§ **How to complete this task**
All lines below containing the string "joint" are to be copied.

+===+

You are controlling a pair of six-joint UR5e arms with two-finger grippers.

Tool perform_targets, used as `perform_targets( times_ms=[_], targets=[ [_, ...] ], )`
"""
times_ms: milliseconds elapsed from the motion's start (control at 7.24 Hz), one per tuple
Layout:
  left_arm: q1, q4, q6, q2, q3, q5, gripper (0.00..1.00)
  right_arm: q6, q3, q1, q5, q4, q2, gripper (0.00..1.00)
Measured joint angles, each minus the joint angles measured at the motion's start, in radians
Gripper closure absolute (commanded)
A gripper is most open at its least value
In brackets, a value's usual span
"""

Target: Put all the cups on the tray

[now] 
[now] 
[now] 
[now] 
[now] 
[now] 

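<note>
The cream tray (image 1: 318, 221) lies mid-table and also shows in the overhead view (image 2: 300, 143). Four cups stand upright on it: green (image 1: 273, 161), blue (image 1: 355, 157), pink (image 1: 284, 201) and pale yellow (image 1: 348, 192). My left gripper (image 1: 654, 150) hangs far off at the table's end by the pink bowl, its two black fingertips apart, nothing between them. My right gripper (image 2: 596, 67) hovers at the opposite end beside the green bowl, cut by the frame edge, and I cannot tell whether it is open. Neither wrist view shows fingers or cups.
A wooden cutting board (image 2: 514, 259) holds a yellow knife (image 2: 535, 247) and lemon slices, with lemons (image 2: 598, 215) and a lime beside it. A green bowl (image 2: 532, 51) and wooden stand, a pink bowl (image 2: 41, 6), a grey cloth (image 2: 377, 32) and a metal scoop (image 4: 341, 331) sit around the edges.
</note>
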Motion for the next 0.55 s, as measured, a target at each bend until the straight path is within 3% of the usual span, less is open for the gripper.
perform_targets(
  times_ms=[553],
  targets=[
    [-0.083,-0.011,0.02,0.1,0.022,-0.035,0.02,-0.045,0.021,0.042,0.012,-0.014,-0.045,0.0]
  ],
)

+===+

§ **Output for this task**
You are controlling a pair of six-joint UR5e arms with two-finger grippers.
Measured joint angles, each minus the joint angles measured at the motion's start, in radians

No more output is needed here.